Le conflit a été déclenché par l'arrivée soudaine de 72 000 migrants en provenance du Maroc dans l'enclave nord-africaine de l'Espagne à la fin du mois dernier. Bien que la majorité de ces migrants soient depuis repartis, plus de 80 sont morts — certains se noyant ou étant piétinés dans une bousculade au moment de franchir une digue de protection, selon les autorités espagnoles et marocaines.

L'afflux de migrants vers Ceuta a également relancé le débat sur l'immigration au sein de l'Union européenne, où plusieurs dirigeants ont critiqué Sánchez pour des politiques qu'ils considéraient comme responsables de cet afflux massif. Des figures européennes réalistes telles que Meloni ont pointé du doigt un programme du gouvernement espagnol offrant une amnistie aux immigrés sans titre de séjour pouvant prouver qu'ils vivaient dans le pays depuis au moins cinq mois et étaient arrivés avant le 1er janvier de cette année. Plus d'un million de personnes ont déposé une demande avant la fermeture de la fenêtre d'enregistrement à la fin du mois dernier.

Le différend survient dans le contexte de la lutte plus large de l'UE pour concilier la souveraineté nationale sur les frontières avec l'engagement du bloc en faveur de la libre circulation. Le bloc européen composé de 27 membres gère une zone de voyage sans visa connue sous le nom d'espace Schengen, permettant aux citoyens de la plupart des États membres de franchir librement les frontières intérieures pour le travail et les loisirs. Selon les règles de l'UE, les États membres peuvent réintroduire temporairement des contrôles aux frontières intérieures en cas de menace grave, telle qu'une menace pour la sécurité intérieure. Cependant, les règles stipulent également que de tels contrôles ne doivent être utilisés qu'en dernier recours, dans des circonstances exceptionnelles, et doivent être limités dans le temps.

Le cabinet de Meloni a déclaré vendredi que les autorités italiennes n'avaient « aucune intention » de lever les contrôles frontaliers pour les personnes arrivant d'Espagne par la mer ou les airs avant au moins le 15 août — six jours après la date limite fixée par l'Espagne.

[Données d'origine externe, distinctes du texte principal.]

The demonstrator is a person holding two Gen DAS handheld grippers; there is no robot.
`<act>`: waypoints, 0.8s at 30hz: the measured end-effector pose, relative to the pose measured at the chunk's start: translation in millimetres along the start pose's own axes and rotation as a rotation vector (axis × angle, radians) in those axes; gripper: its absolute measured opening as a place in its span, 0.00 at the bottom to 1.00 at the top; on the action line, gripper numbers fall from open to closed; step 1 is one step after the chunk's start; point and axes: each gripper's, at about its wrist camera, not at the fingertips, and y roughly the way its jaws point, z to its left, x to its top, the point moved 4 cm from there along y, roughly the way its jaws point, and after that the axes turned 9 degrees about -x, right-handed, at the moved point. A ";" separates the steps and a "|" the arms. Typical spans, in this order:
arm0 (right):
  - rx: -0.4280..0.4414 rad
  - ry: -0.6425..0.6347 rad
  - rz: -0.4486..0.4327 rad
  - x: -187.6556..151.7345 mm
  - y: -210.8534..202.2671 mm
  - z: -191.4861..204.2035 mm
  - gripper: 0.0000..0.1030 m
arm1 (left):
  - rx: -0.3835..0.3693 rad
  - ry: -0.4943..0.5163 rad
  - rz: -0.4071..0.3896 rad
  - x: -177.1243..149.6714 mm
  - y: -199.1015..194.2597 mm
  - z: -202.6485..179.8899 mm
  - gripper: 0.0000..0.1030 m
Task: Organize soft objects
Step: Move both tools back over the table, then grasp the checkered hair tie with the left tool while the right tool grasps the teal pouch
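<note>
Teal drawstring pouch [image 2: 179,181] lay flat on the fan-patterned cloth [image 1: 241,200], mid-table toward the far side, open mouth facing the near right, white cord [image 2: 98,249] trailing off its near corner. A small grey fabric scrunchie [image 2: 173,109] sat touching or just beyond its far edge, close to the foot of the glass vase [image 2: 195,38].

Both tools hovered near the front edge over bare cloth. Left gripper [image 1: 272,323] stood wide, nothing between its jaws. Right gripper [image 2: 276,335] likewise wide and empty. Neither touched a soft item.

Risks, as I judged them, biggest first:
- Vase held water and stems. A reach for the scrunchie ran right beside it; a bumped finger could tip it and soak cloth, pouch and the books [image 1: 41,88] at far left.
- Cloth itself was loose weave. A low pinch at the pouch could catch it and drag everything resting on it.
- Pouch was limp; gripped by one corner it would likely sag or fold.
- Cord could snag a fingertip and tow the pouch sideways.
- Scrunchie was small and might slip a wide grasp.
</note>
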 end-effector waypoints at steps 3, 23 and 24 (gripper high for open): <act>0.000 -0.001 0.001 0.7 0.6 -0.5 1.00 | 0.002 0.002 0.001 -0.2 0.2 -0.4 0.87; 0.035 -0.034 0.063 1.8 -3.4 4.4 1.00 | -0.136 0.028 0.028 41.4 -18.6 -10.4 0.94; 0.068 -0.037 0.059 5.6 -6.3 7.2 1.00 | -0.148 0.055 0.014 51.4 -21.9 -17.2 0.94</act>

« L'Italie n'accepte ni ultimatums ni impositions de l'étranger en matière de sécurité nationale et de contrôle des frontières », a déclaré un communiqué du gouvernement italien.

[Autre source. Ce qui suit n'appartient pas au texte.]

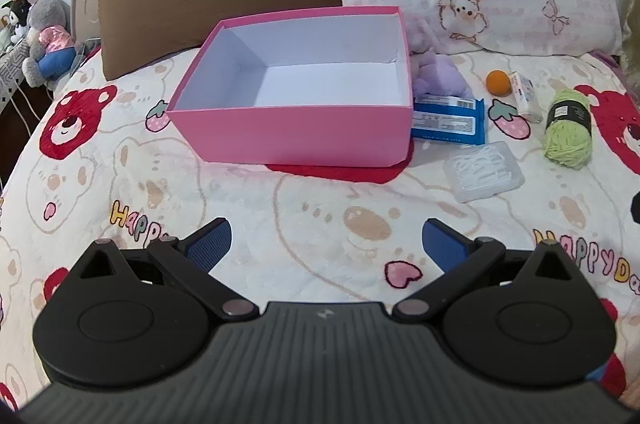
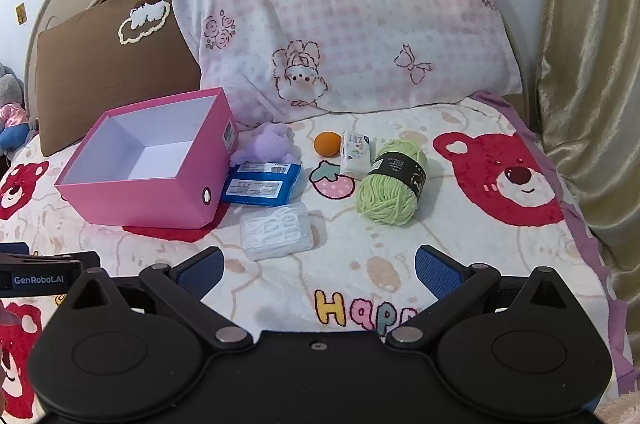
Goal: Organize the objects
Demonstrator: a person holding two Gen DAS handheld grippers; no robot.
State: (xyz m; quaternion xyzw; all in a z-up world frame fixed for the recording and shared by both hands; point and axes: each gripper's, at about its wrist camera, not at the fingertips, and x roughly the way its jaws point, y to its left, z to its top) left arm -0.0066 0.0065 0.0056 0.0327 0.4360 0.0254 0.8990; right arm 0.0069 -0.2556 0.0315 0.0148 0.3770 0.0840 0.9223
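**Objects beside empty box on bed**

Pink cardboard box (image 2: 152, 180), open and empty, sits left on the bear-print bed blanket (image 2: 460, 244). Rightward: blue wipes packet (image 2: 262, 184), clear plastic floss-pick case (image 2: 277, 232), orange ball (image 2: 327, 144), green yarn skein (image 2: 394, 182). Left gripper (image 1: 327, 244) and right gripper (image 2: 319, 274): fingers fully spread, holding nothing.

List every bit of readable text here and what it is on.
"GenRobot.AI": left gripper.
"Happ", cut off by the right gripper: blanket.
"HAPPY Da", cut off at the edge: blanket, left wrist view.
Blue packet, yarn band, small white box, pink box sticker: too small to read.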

En cas de nouvel afflux de migrants à Ceuta, l'Italie a déclaré qu'elle reconsidérerait les contrôles frontaliers « uniquement lorsque nous serons certains qu'il n'y aura aucun risque sécuritaire ou terroriste pour l'Italie, qu'il n'y aura pas de nouvelle vague et qu'il n'y aura aucun migrant en situation irrégulière se dirigeant vers le territoire européen », a ajouté le communiqué.